# recalculate_sflm_processed_features

This notebook pulls the Single Feature to Label Mapping (SFLM) Google sheet and reprocesses the `unprocessed_features` column and writes back the `processed_features`. 

This is necessary as when running the `pull_objects_labelling_sheet.ipynb`, it will process any features from the `manual_data_labelling` sheet, and check for duplicates between the newly processed output and the current SFLM using its [`label` , `unprocessed_features`, `processed_features` ] columns. 

If the processing function is changed between runs of `pull_objects_labelling_sheet.ipynb`, it will mistakenly say that all previously added labels are new.

The reprocess_sflm function will reprocess the SFLM google sheet, and update the sheet with newly processed features.
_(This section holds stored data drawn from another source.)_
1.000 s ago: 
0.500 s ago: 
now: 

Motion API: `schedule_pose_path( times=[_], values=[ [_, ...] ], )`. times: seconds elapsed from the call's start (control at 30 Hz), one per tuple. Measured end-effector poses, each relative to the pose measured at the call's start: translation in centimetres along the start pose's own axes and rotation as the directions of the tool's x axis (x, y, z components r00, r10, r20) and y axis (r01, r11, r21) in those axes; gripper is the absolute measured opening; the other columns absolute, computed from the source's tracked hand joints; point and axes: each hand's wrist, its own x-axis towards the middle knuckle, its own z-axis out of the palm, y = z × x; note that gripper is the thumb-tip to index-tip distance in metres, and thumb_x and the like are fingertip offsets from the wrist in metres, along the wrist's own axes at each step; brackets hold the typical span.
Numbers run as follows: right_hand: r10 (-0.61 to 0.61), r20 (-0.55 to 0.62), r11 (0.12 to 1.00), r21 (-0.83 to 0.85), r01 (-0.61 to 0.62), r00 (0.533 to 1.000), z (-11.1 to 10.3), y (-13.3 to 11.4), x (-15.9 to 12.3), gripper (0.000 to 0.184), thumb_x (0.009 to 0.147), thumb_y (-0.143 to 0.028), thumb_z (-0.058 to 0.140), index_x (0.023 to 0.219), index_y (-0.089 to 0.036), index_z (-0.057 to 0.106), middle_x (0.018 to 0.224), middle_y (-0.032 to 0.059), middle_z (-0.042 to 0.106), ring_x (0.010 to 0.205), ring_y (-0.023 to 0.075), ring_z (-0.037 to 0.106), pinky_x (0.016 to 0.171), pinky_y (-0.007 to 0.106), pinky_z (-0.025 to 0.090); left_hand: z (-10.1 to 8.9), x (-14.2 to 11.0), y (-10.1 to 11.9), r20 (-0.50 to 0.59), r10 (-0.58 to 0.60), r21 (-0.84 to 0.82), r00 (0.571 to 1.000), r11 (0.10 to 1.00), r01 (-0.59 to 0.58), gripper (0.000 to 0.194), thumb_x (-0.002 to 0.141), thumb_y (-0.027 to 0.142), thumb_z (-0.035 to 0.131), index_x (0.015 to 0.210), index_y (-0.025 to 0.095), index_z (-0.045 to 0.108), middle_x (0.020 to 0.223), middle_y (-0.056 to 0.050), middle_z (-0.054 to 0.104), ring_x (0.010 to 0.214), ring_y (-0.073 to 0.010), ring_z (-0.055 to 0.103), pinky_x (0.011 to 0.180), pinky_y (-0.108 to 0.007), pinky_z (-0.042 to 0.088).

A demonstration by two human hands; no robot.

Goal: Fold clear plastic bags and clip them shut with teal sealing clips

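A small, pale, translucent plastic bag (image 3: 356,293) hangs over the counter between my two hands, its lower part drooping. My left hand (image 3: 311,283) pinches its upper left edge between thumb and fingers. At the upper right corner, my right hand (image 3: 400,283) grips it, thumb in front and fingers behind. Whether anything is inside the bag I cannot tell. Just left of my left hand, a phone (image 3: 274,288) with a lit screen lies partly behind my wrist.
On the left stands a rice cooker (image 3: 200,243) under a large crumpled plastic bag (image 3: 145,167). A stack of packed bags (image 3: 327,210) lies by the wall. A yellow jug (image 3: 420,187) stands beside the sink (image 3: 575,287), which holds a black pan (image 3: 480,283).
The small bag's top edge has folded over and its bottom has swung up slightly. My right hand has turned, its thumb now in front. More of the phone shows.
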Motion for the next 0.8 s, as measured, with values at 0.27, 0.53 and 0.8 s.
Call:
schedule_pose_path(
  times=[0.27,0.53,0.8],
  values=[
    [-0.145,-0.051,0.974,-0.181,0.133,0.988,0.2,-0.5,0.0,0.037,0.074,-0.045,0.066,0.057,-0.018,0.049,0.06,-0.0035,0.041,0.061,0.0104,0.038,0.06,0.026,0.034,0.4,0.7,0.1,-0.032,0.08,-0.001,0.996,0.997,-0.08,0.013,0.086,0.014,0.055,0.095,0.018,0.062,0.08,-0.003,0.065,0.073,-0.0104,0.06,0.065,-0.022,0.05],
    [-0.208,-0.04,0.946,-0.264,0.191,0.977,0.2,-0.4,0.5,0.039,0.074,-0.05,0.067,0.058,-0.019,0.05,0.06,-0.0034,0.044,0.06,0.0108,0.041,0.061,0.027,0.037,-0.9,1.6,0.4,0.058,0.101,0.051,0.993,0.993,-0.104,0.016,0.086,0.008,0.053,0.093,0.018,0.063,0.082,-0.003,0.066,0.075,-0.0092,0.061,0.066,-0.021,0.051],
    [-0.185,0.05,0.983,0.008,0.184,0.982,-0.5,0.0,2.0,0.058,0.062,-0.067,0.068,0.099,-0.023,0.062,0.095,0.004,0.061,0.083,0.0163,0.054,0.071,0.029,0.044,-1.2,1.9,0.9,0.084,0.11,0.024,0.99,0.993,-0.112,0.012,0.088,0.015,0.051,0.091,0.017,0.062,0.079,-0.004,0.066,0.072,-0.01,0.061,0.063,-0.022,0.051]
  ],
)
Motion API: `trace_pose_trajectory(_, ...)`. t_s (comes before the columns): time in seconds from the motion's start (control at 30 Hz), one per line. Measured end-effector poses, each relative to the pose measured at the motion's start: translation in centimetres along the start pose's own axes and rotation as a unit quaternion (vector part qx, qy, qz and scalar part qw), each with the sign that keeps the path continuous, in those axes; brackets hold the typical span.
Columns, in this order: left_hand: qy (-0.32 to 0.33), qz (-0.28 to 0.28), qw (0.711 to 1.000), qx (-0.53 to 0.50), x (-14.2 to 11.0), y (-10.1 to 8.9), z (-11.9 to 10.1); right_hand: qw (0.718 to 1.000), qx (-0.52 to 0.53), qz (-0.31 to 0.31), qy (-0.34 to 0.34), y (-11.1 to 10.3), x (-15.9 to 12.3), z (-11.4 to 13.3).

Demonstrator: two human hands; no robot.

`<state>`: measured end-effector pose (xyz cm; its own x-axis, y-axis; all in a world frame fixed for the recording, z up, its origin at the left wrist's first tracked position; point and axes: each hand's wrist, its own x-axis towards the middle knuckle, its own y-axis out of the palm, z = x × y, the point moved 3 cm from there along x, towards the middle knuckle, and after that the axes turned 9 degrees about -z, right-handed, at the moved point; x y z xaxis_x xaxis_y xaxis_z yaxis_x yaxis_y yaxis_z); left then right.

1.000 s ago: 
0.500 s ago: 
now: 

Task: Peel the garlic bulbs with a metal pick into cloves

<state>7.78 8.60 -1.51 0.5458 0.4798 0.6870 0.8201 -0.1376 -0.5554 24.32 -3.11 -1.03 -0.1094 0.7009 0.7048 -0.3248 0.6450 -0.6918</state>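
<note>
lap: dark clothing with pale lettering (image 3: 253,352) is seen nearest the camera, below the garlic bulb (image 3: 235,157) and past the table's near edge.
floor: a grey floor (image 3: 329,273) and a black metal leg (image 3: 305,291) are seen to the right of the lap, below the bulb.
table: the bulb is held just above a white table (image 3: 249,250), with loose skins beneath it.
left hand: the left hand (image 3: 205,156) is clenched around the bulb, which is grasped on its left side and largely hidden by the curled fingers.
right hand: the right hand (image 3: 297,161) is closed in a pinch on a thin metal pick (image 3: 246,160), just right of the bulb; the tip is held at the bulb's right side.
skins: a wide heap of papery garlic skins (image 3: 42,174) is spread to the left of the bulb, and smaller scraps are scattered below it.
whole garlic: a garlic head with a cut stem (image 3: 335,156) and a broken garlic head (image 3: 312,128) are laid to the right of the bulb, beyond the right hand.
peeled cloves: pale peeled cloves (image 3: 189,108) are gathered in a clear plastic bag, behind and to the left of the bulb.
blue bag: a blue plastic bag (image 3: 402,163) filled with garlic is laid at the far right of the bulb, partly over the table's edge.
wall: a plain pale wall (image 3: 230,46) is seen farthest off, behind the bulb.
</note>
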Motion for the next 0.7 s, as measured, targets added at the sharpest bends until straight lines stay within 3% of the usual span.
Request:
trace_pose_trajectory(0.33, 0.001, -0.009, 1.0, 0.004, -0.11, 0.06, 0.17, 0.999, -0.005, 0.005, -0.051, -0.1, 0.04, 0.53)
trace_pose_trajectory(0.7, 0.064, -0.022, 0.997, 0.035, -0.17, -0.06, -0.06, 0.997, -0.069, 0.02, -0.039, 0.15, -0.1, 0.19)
If the changed row was active it will also change the `status` to `"analyst_action_needed"` and the `use_processed_features` to `False`. The analyst's action is to check if that newly processed feature should be used in its processed form, or if it should use the unprocessed feature. 


In [None]:
%load_ext autoreload
%autoreload 2

In [None]:
import datetime
import logging

import pandas as pd

from phoenix.common import artifacts, run_params, utils
from phoenix.tag.labelling import sflm_processing


In [None]:
utils.setup_notebook_output()
utils.setup_notebook_logging()
papermill_logger = logging.getLogger("papermill")

In [None]:
# Parameters
# See phoenix/common/run_datetime.py expected format of parameter
RUN_DATETIME = None
TENANT_ID = "test"

# See phoenix/common/artifacts/registry_environment.py expected format of parameter
ARTIFACTS_ENVIRONMENT_KEY = "local"

OBJECT_TYPE = "facebook_posts"


In [None]:
cur_run_params = run_params.general.create(ARTIFACTS_ENVIRONMENT_KEY, TENANT_ID, RUN_DATETIME)

# INPUT
SPREADSHEET_NAME = f"{TENANT_ID}_class_mappings"
WORKSHEET_NAME = f"{OBJECT_TYPE}_feature_mappings"

TENANT_FOLDER_ID = cur_run_params.tenant_config.google_drive_folder_id


In [None]:
# Display params.
print(
cur_run_params.run_dt.dt,
cur_run_params.tenant_config,
SPREADSHEET_NAME,
WORKSHEET_NAME,
sep='\n',
)

In [None]:
google_client = artifacts.google_sheets.get_client()

In [None]:
labelled_objects_df = artifacts.google_sheets.get(
    google_client, TENANT_FOLDER_ID, SPREADSHEET_NAME, WORKSHEET_NAME
)

In [None]:
labelled_objects_df

In [None]:
reprocessed_sflm = sflm_processing.reprocess_sflm(labelled_objects_df)

In [None]:
num_action_needed_rows = reprocessed_sflm[reprocessed_sflm["status"] == "analyst_action_needed"].shape[0]
papermill_logger.info(f"{num_action_needed_rows} processed features for active row changed, please notify analyst that action is needed")

In [None]:
artifacts.google_sheets.persist(
    google_client, TENANT_FOLDER_ID, SPREADSHEET_NAME, WORKSHEET_NAME, reprocessed_sflm
)